Considerations for using natural animal populations and evolutionary perspectives for studying the complexities of early life effects

Early life adversity is conceptualized and measured in various ways, and these methodologies have implications for our understanding of the health consequences stemming from adversity. A common approach to conceptualizing early life adversity, based on the concept that physiological wear-and-tear accumulates across the lifespan (i.e., allostatic load, McEwen & Stellar 1993), is to tally exposures to different forms of adversity into a cumulative index. In support of this idea, cumulative early life adversity measures are strongly predictive of disease onset as well as lifespan in spotted hyenas, baboons, and humans (Tung et al. 2016; Strauss et al. 2020; Ellis et al. 2022; but see Gicquel et al. 2022). As such, cumulative indices might serve as valuable tools in predicting aging health trajectories.

Alternatively, one may also examine different forms of adversity independently, thereby gaining the ability to test how different types of adverse experiences shape later-life outcomes. The same sources of adversity measured across different studies are not always associated with the same outcomes, and conversely, different sources of adversity can be associated with similar outcomes (Gunnar 2020; Smith & Pollak 2020). A comparative approach that examines the pathways by which different types of adversity (e.g., social, nutritional, and temperature) across species and environmental contexts produce later life phenotypes will be important to distinguish how and why early life experiences result in diverse, systems-wide health, and aging-related disease (Lea & Rosenbaum 2020).

Likewise, how we quantify attributes of early life adversity, such as the timing, intensity, duration, and predictability of exposure, will influence our understanding of the physiological responses associated with these exposures. Researchers aim to measure adversity during sensitive windows, which are periods during which individuals are particularly attuned to external cues and exhibit heightened phenotypic plasticity (Selevan et al. 2000). The timing of sensitive windows varies across species, within species, and among traits within individuals (Wells 2014; Walasek et al. 2022). Importantly, studies that look at multiple developmental windows find that timing matters. For example, individuals exposed to the Dutch famine in utero during early gestation experienced much stronger declines in later life health than those exposed during mid or late gestation (Painter et al. 2005). Complexities like the duration and predictability of exposure have also proven important. A meta-analysis of 111 experimental laboratory studies across a broad range of animal taxa found that the duration and timing of adverse exposures interacted to best predict developmental outcomes (Eyck et al. 2019). Rat pups experimentally exposed to unpredictable electric shocks were more likely to develop symptoms of irritable bowel syndrome in adulthood than rat pups exposed to predictable shocks (Tyler et al. 2007). Additional research is needed to identify the complex ways in which the timing, duration, and predictability of experiences intersect to identify time frames over which intervention efforts should be focused to promote healthy aging (Selevan et al. 2000).

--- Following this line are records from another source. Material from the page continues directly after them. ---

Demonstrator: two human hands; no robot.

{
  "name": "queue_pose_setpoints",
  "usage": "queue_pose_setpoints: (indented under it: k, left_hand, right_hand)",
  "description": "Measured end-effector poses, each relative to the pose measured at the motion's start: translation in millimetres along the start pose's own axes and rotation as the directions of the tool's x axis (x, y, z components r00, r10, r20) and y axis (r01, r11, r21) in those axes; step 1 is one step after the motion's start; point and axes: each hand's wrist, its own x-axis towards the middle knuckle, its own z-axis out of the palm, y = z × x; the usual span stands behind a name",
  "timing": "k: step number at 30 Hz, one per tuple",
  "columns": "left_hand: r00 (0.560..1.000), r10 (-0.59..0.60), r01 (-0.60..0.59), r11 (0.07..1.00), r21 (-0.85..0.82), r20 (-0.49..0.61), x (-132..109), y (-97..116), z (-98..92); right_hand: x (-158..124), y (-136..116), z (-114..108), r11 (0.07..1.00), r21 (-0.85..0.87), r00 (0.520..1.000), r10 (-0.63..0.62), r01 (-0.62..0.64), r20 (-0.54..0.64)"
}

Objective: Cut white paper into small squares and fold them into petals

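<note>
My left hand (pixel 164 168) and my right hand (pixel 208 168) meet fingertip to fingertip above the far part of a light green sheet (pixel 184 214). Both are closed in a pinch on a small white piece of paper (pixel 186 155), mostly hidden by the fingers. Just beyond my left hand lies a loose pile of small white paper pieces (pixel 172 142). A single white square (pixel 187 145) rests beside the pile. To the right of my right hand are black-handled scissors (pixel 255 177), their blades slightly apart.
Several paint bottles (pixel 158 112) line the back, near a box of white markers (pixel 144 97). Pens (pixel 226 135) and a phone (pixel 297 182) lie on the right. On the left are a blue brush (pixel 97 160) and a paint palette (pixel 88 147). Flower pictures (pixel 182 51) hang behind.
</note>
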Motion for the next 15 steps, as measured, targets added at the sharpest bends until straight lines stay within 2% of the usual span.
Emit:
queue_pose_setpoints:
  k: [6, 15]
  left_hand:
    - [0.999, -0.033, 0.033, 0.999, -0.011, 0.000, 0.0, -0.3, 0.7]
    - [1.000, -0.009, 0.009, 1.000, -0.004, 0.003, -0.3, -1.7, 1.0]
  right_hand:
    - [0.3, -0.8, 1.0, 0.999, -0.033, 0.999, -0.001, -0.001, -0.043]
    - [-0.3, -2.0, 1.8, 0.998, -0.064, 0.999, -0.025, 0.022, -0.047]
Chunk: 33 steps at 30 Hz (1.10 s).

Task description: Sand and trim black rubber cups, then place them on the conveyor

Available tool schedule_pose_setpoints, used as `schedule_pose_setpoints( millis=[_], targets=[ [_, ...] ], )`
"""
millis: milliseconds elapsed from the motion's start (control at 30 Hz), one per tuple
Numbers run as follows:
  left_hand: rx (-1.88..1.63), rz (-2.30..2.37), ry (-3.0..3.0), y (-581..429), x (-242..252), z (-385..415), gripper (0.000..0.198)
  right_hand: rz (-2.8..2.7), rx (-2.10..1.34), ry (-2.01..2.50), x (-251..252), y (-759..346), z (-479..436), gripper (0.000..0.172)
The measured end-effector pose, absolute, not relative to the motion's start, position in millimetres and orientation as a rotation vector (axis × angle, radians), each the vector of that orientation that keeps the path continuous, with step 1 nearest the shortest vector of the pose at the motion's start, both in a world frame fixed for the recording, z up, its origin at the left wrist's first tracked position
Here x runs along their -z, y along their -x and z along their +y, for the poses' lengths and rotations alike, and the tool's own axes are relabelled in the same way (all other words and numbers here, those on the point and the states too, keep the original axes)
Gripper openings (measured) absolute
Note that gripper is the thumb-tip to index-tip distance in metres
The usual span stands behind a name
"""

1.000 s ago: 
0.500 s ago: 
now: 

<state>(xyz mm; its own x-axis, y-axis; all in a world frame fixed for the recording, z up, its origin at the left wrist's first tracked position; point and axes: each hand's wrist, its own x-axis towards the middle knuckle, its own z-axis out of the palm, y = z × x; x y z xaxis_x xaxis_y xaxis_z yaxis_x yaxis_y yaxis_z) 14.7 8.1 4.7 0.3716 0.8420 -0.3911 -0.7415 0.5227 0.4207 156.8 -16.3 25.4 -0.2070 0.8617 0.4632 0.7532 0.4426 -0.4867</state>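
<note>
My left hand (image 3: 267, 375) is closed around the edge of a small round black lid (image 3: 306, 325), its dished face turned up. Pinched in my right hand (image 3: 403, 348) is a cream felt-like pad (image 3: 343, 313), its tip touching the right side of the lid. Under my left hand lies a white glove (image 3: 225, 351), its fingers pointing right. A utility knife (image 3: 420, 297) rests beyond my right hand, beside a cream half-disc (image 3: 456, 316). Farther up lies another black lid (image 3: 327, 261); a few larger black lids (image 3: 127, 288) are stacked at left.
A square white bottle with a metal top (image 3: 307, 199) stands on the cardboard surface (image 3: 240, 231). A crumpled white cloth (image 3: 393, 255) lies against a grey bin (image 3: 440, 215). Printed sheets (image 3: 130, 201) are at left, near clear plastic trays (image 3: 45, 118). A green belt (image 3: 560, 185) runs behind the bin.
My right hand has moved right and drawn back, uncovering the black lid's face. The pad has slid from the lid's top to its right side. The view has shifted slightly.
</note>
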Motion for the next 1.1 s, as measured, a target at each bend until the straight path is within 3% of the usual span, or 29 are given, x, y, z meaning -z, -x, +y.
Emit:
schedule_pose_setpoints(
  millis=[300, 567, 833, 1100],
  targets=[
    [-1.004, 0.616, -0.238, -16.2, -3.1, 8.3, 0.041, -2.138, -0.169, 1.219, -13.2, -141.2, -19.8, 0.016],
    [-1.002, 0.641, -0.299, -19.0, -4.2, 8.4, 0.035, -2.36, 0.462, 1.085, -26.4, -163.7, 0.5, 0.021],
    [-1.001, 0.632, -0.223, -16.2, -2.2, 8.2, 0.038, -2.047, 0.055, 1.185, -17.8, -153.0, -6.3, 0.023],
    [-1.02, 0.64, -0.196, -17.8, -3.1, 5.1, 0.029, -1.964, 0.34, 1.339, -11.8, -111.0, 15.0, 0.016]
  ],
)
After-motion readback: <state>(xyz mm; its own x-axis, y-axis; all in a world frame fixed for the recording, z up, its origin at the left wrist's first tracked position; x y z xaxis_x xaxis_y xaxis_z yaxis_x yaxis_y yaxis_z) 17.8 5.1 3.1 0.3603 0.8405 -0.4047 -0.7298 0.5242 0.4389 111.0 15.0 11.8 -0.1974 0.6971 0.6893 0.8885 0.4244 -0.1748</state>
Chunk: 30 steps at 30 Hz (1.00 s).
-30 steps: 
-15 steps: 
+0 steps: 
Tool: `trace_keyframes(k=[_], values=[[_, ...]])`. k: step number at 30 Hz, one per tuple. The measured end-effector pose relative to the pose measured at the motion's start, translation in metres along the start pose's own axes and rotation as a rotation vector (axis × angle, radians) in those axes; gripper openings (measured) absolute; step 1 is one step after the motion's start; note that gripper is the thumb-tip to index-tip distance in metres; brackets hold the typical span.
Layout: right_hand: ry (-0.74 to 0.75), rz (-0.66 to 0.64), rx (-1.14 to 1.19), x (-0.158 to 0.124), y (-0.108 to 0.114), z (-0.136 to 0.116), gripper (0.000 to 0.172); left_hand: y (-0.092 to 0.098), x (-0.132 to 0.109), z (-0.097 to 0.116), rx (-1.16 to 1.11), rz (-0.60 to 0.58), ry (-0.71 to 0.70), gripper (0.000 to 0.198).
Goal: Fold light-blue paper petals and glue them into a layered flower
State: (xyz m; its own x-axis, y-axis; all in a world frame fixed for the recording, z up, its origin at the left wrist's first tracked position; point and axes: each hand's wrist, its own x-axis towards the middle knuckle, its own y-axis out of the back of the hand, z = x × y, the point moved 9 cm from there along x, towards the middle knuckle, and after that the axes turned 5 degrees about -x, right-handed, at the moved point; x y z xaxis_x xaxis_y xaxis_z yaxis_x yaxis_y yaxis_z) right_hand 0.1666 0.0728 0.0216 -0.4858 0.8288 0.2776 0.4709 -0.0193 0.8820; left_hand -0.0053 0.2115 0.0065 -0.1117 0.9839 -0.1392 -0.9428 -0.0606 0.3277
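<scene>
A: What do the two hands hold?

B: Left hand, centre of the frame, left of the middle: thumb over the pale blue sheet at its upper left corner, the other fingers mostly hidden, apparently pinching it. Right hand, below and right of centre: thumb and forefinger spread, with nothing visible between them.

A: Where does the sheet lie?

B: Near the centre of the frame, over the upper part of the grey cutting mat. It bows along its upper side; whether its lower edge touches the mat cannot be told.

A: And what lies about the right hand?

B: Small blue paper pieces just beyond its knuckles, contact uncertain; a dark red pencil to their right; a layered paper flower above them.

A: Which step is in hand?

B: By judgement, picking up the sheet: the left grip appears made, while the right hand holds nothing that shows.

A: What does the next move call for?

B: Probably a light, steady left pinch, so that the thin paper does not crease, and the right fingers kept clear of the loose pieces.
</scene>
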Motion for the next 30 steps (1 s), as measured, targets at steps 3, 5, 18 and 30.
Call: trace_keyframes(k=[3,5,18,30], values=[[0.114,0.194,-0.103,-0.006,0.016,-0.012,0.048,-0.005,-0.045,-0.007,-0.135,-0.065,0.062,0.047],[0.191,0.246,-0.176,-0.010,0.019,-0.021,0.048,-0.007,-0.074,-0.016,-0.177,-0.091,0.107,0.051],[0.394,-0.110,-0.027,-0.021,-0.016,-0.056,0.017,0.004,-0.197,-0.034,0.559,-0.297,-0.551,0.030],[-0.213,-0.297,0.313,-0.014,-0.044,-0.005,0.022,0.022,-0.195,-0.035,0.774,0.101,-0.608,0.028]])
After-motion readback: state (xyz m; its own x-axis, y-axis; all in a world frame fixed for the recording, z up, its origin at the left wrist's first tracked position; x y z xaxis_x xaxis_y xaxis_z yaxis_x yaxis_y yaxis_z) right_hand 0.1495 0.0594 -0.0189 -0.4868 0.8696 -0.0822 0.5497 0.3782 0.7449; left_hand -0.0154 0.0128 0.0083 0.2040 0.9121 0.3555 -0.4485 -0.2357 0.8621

The wealth of social and ecological information produced by long-term non-human animal field sites makes these systems well poised to address some of the methodological uncertainties associated with quantifying the effects of early life adversity, such as untangling the effects of co-occurring adverse experiences and confounding variables. Because animals are observed regularly and data are collected systematically, studies of non-human animals can aid in identifying the relative effects of different adversity types (e.g., social versus ecological) as well as how timing, duration, and intensity of adverse exposures influences outcomes. For example, in baboons, cumulative early life adversity encompassing both social and ecological factors is a better predictor of survival than any individual measure of adversity; however, when analyzed individually, maternal loss and the presence of a competing sibling appear to have the greatest effect on longevity and offspring survival, suggesting that maternal social and nutritional support are particularly important for health and evolutionary fitness in this species (Tung et al. 2016; Zipple et al. 2019). Conversely, in wild Nazca boobies (Sula granti), social stress, but not nutritional stress, experienced during early life was associated with a hypersensitive stress response in adulthood (Grace & Anderson 2018). Longitudinally followed animal populations clearly provide key opportunities to explore early life effects with a level of detail rarely available in humans (Lea & Rosenbaum 2020; Ellis et al. 2022). These data will be useful not only in identifying links between exposures, biomarkers, and outcomes, but they will also allow researchers to untangle the relative influences of different types of exposures on aging phenotypes.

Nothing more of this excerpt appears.